§ **DIRECTIONS FOR THIS TASK**:
Your task is to print all of the data word for word.
<<<<
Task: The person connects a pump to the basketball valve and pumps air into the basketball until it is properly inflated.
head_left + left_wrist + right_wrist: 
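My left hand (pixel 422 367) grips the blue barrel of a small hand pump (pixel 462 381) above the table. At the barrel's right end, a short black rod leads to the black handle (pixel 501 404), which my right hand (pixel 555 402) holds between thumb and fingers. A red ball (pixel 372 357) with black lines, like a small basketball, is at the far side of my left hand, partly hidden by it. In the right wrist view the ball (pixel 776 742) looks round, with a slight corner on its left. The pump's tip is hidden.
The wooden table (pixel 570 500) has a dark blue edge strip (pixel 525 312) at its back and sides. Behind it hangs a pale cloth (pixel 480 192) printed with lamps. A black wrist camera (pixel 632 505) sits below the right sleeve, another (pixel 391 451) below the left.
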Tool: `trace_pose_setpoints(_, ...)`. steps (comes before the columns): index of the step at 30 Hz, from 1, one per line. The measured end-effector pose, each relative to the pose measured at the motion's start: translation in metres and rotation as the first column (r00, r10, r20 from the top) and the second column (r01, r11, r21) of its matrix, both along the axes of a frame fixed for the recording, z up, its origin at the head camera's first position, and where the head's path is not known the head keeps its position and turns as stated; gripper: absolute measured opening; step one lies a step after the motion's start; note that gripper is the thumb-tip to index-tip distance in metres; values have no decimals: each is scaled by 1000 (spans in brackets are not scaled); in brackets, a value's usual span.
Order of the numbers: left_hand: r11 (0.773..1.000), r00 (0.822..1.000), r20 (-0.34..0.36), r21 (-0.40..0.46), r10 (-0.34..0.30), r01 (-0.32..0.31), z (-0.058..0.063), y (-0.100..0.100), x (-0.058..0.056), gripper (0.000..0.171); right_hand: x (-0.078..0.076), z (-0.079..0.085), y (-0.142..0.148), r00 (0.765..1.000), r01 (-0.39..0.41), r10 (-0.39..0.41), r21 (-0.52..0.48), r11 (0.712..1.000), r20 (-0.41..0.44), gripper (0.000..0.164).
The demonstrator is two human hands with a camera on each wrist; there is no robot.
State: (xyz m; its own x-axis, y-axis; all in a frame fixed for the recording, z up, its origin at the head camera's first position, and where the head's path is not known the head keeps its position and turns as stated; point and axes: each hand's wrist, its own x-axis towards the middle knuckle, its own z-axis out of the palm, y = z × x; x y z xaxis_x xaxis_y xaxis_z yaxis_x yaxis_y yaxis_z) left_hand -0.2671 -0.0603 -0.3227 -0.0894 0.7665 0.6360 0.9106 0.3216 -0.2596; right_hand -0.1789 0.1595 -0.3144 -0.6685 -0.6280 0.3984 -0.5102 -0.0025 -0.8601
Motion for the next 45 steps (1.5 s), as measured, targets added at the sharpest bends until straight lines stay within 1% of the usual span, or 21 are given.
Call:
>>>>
§ **ANSWER**:
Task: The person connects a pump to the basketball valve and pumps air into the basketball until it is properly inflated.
head_left + left_wrist + right_wrist: 
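My left hand (pixel 422 367) grips the blue barrel of a small hand pump (pixel 462 381) above the table. At the barrel's right end, a short black rod leads to the black handle (pixel 501 404), which my right hand (pixel 555 402) holds between thumb and fingers. A red ball (pixel 372 357) with black lines, like a small basketball, is at the far side of my left hand, partly hidden by it. In the right wrist view the ball (pixel 776 742) looks round, with a slight corner on its left. The pump's tip is hidden.
The wooden table (pixel 570 500) has a dark blue edge strip (pixel 525 312) at its back and sides. Behind it hangs a pale cloth (pixel 480 192) printed with lamps. A black wrist camera (pixel 632 505) sits below the right sleeve, another (pixel 391 451) below the left.
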Tool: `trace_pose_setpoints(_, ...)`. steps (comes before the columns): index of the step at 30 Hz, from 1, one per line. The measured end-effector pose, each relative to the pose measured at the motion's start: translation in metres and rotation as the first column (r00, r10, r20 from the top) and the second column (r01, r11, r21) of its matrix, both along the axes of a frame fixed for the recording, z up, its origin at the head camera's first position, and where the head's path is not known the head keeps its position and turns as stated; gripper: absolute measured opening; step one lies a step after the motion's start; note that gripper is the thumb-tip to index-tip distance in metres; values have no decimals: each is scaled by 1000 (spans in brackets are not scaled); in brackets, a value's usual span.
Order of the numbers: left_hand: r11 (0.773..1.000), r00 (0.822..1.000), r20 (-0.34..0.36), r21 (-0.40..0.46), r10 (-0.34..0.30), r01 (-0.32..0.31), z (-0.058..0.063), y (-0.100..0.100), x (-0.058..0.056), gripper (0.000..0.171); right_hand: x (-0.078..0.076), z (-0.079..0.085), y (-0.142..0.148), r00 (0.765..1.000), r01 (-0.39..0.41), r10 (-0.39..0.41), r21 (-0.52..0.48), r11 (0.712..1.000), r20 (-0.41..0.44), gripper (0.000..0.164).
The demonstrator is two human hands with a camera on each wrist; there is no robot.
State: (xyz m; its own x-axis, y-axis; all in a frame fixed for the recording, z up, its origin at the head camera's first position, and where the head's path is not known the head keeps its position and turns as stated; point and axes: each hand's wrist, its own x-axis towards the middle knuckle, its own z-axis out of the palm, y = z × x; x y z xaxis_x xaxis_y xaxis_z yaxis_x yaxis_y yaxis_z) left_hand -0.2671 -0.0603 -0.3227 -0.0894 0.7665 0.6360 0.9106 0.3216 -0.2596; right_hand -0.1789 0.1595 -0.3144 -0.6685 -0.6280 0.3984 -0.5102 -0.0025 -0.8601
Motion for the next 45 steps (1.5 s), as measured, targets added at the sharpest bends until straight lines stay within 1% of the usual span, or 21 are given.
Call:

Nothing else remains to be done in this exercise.